Seth Perlman, Associated Press
What if chickens could don virtual reality headsets that would give them the experience of free-range living while being confined in cages?
That's the idea Austin Stewart, an assistant professor at Iowa State University, presented in Ames, Iowa, last month, according to Sydney Brownstone at Co.Exist.
The virtual reality chicken headset technology, which Stewart dubbed Second Livestock, helps birds live in a "pastoral" world. "There's waving grass, a few trees, and some artificial intelligence chickens wandering around as well," he said, as reported by Brownstone.
But is this project real? Not exactly, writes Gavin Aronsen at Ames Tribune. "My goal with the presentation is to make it so people are not sure if I’m serious," Stewart, who added he does not know whether he is fully serious or not, told Aronsen. "If it was a total spoof, when you’re in there watching it, your level of engagement is different."
Rather, Stewart wanted to spark conversation about ethical treatment and technology's impact on humans. "The goal of the project is to raise that question of how do we know what’s best, or what is humane treatment and also to look at how we treat ourselves. We’re living in these little boxes, just like chickens," Stewart said, according to Aronsen.
And Stewart's desire to examine how humans cage themselves with technology is more apparent on the Second Livestock website.

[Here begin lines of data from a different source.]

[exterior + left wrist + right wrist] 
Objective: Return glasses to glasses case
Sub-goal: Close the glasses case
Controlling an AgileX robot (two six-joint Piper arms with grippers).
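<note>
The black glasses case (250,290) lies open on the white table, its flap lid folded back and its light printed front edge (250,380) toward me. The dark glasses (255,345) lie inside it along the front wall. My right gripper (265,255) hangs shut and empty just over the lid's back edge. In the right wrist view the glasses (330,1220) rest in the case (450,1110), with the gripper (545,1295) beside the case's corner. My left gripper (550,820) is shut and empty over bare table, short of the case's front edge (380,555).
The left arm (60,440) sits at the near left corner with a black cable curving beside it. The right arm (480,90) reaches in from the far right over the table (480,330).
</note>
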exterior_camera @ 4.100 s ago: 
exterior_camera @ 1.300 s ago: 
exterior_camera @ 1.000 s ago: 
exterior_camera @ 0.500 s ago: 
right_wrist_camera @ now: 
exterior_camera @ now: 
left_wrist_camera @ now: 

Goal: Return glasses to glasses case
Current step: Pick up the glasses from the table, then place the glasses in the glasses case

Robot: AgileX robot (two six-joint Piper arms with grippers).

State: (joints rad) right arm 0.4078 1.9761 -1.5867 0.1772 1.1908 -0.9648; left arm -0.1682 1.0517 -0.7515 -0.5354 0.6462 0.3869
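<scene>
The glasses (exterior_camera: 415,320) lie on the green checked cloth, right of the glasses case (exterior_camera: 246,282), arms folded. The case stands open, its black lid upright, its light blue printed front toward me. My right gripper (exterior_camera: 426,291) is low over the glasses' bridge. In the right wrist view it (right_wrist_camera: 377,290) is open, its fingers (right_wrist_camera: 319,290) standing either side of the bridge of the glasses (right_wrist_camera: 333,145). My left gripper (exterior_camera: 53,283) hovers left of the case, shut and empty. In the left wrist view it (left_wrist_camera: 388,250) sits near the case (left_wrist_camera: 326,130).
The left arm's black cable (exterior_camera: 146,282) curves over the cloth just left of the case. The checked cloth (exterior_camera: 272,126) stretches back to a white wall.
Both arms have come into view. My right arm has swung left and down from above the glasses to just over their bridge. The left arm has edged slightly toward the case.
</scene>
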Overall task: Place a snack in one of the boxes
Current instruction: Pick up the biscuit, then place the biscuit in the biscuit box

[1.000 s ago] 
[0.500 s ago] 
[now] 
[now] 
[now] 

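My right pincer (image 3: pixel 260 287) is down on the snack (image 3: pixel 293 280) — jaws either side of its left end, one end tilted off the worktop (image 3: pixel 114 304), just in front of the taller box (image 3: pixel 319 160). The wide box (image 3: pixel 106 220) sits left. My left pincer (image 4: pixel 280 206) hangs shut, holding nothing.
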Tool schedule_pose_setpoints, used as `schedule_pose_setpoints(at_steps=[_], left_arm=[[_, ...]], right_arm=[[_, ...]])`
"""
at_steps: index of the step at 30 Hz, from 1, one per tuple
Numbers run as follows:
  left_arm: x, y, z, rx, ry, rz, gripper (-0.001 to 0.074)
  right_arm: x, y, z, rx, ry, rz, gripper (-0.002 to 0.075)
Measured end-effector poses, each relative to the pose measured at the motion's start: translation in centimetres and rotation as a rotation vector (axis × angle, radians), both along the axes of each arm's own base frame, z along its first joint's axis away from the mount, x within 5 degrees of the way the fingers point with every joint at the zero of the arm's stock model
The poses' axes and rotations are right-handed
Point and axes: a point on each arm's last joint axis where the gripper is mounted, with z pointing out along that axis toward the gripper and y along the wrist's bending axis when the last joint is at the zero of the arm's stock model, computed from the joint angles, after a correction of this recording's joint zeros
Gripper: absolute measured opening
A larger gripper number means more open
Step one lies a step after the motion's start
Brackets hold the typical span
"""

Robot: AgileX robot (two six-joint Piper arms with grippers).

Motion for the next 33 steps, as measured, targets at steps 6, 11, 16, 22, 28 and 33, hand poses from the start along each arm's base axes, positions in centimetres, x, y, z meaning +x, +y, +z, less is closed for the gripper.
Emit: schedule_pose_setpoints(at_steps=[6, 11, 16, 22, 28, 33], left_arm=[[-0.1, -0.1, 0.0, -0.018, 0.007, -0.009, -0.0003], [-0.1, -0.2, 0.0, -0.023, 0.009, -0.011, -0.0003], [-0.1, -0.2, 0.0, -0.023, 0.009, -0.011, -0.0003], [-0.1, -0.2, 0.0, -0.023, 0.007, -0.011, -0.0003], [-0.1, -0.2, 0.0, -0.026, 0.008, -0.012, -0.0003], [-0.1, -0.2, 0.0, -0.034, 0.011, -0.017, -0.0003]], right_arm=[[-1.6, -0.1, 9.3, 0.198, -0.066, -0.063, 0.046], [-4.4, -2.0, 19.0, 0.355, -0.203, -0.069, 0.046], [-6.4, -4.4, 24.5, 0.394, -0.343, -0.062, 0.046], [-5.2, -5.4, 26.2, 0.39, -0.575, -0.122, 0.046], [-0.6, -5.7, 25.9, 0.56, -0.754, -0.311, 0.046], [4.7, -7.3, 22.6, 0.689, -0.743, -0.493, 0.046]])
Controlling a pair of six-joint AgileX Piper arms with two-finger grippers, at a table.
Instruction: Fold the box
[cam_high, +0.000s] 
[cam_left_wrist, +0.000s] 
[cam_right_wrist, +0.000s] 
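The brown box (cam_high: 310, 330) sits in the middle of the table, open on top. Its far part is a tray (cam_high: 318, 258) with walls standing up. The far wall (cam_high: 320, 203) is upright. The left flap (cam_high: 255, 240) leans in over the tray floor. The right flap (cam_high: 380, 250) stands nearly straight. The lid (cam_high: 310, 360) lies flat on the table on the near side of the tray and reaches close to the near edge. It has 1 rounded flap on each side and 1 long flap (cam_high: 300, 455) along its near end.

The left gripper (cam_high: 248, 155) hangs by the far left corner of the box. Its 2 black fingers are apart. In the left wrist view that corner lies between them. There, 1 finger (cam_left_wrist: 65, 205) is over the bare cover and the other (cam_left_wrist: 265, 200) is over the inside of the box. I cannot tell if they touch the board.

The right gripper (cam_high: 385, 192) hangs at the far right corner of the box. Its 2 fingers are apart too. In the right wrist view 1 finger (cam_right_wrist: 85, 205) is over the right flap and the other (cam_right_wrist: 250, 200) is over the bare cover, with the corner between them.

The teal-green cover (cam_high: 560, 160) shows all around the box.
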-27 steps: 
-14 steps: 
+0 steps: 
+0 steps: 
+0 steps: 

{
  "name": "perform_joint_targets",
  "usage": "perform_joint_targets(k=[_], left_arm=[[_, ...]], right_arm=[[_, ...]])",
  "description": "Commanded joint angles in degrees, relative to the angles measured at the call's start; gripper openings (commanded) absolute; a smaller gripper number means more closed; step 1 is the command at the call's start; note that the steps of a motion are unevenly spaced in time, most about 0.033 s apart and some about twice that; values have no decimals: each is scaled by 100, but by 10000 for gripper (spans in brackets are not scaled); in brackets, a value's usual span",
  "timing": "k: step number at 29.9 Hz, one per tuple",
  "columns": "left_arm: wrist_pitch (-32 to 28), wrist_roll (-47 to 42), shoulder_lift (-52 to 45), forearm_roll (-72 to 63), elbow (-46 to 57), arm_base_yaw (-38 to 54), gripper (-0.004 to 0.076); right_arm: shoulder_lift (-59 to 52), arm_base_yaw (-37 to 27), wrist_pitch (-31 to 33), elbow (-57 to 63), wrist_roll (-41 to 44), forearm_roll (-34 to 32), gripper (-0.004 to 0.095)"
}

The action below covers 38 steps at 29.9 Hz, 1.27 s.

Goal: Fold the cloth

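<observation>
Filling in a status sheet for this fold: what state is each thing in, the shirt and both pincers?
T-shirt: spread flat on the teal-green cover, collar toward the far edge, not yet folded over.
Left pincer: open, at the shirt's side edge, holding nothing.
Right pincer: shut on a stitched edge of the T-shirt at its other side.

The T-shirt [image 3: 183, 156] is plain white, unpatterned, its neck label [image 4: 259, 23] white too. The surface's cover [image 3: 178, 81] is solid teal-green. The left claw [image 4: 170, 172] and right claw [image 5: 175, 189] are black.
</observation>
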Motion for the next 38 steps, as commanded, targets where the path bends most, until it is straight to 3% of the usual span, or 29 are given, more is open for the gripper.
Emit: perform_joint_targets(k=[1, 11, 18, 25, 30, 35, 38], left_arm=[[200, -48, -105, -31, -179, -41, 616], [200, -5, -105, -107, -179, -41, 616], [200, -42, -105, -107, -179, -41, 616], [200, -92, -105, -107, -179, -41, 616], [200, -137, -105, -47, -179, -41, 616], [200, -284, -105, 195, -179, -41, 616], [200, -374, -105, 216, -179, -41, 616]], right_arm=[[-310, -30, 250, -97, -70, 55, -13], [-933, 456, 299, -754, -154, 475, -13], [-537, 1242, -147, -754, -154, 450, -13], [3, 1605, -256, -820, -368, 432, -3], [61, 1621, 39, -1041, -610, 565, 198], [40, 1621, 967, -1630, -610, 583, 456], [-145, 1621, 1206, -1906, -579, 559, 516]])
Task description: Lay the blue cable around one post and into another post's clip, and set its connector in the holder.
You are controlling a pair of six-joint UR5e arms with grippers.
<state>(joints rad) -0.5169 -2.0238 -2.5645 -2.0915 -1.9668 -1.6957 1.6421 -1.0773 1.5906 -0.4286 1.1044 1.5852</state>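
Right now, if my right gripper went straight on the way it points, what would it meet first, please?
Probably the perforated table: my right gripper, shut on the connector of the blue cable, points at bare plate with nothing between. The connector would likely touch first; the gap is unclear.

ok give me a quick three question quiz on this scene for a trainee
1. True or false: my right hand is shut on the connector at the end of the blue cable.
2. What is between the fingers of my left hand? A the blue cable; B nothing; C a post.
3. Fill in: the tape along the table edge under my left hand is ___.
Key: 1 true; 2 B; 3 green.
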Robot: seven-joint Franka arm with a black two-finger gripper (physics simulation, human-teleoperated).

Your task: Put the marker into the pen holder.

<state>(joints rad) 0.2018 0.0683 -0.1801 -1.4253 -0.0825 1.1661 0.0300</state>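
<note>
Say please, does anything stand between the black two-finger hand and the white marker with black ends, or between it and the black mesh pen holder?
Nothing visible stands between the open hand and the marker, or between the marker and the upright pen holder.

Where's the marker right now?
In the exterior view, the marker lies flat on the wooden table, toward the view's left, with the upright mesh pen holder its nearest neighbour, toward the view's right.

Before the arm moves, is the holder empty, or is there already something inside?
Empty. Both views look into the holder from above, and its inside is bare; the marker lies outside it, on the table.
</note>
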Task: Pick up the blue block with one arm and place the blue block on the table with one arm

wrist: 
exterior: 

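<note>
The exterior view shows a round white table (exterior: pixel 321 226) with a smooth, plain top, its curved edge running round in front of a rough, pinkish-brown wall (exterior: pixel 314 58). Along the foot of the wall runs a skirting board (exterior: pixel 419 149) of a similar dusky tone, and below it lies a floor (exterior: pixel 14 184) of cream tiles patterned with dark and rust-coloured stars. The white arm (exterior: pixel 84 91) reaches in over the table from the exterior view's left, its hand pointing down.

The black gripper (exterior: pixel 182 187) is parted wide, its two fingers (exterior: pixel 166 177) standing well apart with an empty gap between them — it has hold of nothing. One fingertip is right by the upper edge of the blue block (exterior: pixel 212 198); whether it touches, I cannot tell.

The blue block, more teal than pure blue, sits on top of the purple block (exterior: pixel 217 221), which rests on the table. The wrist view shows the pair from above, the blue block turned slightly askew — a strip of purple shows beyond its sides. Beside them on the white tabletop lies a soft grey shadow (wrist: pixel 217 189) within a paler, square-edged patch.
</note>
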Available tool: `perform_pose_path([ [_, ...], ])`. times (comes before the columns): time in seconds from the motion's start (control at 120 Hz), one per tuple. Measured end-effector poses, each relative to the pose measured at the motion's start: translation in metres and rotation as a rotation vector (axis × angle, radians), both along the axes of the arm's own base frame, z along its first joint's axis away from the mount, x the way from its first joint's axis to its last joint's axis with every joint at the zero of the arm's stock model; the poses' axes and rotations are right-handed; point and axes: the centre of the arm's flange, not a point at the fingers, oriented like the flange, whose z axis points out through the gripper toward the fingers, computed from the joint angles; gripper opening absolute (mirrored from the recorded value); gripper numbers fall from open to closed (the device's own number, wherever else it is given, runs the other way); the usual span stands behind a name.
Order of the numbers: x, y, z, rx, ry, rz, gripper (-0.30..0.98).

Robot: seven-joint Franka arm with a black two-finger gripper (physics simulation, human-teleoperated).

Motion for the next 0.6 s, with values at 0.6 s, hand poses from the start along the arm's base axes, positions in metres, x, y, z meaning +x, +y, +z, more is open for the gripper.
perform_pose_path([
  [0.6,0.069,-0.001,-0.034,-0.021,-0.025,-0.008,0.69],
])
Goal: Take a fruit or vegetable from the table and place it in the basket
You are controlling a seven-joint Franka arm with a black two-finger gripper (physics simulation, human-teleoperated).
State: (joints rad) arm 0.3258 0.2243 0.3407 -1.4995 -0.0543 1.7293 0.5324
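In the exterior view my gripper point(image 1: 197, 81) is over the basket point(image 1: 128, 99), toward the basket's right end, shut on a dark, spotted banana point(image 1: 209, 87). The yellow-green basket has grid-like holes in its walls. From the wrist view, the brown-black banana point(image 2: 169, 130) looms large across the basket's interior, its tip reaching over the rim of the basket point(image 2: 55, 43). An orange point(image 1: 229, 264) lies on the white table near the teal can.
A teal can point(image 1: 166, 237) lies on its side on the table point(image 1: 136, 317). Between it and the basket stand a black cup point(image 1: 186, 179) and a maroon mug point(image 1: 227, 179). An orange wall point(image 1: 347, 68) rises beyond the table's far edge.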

"The design of our (chicken) facilities allows them to be located anywhere, even in urban centers. It is even possible to retrofit an empty office building," the website reads.
"After all, Second Livestock is modeled on human activities such as the layout of the common corporate office. A networked grid of cubicles with Internet access is not far removed from the enclosures we build for our chickens. However, our chickens likely get more exercise while on the job."